One of the key decisions to be made when building genomic surveillance and epidemiology capacity is what samples should be sequenced. It’s important to bring all the stakeholders together because the needs of different groups can lead to very different conclusions on what samples should be sequenced. More samples is often helpful, but a scattershot approach of just increasing volume with no regard to representativeness or intended purpose of the data is often counterproductive, giving impressive numbers and terabytes of data, but little actual value for driving public health policy and decision making.

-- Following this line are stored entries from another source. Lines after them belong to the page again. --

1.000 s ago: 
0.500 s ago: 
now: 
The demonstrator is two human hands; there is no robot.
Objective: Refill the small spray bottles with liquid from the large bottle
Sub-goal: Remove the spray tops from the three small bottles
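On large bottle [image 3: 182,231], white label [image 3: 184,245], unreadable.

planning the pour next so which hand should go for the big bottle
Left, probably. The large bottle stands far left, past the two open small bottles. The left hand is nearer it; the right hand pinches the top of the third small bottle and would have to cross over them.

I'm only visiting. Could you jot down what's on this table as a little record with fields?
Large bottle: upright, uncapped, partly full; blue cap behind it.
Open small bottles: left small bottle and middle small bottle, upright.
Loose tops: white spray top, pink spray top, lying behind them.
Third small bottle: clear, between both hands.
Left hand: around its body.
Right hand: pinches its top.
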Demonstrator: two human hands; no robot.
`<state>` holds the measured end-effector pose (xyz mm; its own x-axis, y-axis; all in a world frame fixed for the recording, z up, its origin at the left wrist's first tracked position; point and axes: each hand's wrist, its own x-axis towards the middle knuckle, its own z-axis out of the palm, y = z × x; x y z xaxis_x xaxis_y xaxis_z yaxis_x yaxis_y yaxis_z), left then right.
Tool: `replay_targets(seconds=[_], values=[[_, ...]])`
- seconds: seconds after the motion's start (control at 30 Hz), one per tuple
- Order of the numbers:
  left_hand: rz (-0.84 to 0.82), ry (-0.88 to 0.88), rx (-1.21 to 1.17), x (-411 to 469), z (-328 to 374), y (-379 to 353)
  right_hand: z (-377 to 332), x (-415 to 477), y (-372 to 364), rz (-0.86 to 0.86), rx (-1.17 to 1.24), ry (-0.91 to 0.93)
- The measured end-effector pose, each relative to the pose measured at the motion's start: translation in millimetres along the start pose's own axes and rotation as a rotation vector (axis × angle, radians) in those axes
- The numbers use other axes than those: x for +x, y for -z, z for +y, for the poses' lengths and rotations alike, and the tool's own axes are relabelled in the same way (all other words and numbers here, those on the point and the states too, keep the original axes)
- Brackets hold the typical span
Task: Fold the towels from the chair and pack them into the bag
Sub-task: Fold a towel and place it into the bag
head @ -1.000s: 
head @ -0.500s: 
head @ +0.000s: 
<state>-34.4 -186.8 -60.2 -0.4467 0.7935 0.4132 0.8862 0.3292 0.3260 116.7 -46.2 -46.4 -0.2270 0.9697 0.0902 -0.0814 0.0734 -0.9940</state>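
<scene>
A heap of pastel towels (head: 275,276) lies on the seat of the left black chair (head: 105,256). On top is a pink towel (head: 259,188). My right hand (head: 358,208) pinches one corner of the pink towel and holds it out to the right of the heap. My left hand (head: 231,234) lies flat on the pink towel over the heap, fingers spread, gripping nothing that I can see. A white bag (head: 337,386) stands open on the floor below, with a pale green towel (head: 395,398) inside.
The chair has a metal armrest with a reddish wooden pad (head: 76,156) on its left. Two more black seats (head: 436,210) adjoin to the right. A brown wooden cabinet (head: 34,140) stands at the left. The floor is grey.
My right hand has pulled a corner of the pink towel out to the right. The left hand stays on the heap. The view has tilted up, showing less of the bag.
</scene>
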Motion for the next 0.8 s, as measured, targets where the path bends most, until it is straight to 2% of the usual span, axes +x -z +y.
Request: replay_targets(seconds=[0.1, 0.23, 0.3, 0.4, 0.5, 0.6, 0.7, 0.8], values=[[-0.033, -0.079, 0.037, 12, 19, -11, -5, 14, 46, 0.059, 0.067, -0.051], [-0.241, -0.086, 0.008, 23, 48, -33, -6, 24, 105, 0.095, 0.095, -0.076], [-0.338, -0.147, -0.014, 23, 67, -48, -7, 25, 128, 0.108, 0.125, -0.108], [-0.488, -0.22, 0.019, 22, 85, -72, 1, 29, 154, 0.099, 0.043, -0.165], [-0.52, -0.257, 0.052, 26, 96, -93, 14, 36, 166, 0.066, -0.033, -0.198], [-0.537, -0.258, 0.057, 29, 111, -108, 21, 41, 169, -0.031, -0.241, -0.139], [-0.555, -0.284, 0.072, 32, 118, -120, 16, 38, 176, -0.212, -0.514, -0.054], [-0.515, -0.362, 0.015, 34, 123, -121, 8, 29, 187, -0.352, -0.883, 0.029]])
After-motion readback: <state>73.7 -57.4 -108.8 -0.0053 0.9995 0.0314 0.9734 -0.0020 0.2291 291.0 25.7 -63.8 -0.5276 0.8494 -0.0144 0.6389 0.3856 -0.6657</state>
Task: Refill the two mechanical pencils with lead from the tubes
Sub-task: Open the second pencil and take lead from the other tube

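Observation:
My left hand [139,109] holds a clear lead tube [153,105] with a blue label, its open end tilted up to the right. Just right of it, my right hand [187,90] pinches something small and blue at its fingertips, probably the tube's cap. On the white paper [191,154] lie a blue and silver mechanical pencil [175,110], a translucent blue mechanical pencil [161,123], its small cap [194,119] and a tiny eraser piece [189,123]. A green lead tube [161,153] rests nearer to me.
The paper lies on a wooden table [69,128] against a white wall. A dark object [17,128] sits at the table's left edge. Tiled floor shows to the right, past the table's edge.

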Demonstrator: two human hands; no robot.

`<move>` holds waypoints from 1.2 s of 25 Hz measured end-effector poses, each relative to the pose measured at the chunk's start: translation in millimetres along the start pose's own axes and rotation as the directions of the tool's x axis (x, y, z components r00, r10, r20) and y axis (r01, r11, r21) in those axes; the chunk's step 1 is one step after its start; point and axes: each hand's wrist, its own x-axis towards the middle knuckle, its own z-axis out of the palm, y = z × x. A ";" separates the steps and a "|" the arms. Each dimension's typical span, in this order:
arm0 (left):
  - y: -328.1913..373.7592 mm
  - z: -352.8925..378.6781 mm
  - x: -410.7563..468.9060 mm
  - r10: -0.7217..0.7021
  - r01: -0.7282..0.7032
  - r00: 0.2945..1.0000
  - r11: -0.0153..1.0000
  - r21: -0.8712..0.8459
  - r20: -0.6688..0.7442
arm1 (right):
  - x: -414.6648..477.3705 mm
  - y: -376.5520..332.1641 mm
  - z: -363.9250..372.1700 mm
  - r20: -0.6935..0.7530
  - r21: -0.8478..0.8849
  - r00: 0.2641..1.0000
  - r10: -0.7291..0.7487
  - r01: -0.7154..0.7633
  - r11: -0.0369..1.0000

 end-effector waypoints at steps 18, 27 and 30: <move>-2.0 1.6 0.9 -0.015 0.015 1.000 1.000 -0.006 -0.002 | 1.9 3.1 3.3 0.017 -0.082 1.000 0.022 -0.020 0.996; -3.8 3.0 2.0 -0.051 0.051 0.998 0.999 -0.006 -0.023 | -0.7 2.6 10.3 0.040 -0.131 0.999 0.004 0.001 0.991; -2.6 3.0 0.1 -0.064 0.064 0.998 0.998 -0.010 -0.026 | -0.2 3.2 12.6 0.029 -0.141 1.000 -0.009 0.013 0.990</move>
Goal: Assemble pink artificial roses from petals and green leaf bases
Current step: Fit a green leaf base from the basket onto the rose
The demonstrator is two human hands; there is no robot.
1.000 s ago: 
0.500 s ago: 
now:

Population level surveillance
At a population level, one goal for sampling is to establish representative data to monitor over time what is happening in the population of interest. You have to know what is normal to quickly flag what is weird! Sampling should be designed in a way that provides adequate representation across critical characteristics such as geographic, race, sex, age, etc. The importance of this is easy to grasp when you think about extremes - would a wastewater surveillance system that only collected samples from elementary schools in one corner of a state be able to be used to describe the epidemiology of that disease in the state as a whole? Clearly not!
No surveillance system will be perfect and free from bias, but it’s important to design your system to be as good as possible for answering the questions you need it to answer, and ensure that you’re aware of any biases when you perform analyses. The image below of the surveillance cycle shows the steps walking through from data collection through to public health action. Importantly, the system evaluation piece allows you to review how well your surveillance system is meeting the goals and needs from your original system design process.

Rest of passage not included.